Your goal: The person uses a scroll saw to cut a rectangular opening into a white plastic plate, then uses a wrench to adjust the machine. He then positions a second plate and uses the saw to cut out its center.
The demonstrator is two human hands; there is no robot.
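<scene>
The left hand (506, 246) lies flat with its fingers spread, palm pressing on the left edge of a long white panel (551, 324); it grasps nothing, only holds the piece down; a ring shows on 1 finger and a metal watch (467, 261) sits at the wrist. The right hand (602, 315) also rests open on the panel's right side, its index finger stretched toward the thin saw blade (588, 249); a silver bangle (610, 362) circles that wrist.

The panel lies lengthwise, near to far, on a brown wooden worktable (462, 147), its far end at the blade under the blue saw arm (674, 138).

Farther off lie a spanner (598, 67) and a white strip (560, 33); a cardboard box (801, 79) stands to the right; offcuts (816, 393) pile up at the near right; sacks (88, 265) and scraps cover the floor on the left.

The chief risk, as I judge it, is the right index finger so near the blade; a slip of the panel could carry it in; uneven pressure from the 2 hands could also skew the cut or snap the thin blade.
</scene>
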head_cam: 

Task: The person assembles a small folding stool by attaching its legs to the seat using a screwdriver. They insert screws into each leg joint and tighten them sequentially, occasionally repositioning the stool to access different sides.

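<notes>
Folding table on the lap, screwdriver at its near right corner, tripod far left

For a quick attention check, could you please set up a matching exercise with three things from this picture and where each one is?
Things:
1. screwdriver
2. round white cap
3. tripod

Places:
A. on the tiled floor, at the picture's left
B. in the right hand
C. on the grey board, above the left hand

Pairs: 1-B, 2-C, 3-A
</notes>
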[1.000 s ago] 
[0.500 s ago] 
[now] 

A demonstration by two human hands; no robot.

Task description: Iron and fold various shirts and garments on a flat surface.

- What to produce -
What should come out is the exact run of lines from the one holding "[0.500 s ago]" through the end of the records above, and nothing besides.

- Finished task -
[0.500 s ago] 
[now] 

A demonstration by two human hands; no robot.

Task description: Iron and fold various shirts and garments on a flat surface.

The answer to this exercise has been written out completely.